WHAT IS EXPECTED: Find every line in the records below that holds the word "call" and copy it.
***** EXTRACTED ENTRIES
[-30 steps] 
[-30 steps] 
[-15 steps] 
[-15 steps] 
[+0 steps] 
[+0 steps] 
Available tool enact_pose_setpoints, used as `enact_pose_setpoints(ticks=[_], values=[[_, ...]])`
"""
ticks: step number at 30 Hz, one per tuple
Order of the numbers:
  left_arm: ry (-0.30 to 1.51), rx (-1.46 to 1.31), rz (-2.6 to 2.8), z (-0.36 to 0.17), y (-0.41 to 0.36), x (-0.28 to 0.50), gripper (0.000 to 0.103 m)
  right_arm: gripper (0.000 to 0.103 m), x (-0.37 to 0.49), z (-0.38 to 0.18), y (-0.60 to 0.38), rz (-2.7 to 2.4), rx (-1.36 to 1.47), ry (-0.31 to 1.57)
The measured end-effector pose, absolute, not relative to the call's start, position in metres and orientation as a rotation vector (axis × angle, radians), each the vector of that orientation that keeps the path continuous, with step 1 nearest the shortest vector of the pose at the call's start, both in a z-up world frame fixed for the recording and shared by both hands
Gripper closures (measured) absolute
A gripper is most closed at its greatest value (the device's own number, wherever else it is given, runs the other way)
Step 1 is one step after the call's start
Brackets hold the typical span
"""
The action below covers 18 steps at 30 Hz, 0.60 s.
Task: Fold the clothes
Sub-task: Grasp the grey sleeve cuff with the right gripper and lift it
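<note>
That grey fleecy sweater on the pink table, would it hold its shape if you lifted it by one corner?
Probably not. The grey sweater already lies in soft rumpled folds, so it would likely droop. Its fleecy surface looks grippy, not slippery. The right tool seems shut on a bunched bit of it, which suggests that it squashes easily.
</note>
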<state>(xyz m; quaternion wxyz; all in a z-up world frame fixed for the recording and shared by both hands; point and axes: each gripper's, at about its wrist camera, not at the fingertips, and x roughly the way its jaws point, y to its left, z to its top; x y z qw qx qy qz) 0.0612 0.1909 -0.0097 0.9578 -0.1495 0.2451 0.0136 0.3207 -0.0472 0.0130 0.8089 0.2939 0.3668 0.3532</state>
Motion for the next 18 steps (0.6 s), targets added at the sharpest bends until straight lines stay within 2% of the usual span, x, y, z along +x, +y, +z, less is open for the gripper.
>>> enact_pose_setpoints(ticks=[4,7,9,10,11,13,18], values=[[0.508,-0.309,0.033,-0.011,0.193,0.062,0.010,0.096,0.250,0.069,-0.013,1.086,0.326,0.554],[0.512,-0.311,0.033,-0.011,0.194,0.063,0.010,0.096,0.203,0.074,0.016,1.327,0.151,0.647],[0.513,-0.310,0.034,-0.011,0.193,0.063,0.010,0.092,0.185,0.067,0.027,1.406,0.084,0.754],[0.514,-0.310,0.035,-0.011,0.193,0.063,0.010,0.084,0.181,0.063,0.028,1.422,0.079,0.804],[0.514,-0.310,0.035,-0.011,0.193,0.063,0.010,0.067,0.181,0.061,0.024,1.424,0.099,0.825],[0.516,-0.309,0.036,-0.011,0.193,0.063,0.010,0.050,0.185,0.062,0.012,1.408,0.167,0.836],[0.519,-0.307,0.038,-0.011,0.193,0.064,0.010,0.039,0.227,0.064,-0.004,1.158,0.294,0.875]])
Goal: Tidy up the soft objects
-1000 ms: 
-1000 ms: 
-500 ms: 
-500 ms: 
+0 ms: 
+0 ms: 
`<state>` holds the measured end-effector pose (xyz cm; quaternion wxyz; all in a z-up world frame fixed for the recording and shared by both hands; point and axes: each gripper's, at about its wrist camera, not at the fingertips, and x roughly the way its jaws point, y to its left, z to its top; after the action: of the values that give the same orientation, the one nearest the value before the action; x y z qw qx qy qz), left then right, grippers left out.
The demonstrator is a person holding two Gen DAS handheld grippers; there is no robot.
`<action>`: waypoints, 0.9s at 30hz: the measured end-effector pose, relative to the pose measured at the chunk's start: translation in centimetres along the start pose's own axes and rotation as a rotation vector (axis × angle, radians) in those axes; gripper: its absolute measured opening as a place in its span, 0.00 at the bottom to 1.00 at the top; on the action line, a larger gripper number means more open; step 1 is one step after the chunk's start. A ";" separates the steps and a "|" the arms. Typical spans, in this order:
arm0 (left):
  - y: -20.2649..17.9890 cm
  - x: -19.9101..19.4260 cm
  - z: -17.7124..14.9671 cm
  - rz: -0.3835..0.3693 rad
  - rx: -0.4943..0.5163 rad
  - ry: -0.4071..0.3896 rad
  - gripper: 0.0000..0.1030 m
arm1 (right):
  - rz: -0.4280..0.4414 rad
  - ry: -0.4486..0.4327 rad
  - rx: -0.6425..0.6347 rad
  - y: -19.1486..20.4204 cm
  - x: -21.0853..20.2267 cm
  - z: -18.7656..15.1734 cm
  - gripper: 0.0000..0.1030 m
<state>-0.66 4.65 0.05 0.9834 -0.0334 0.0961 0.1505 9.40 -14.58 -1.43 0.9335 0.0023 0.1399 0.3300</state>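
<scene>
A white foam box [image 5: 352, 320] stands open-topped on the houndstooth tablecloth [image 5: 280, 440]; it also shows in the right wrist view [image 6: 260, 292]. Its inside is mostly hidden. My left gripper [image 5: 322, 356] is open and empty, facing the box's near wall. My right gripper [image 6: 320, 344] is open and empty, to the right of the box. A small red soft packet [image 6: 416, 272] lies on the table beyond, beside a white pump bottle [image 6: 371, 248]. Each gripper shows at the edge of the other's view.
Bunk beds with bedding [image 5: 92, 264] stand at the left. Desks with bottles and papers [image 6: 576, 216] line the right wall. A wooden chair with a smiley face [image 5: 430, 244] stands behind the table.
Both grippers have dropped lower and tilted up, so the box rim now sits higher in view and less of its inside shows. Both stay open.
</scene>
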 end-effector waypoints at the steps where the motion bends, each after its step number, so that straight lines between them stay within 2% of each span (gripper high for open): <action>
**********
FINAL ANSWER:
The measured end-effector pose, absolute, not relative to the call's start, position in metres and orientation as a rotation vector (axis × angle, radians), each the vector of that orientation that keeps the path continuous, with step 1 nearest the shortest vector of the pose at the call's start, both in a z-up world frame fixed for the recording and shared by both hands
Step 1 is one step after the call's start

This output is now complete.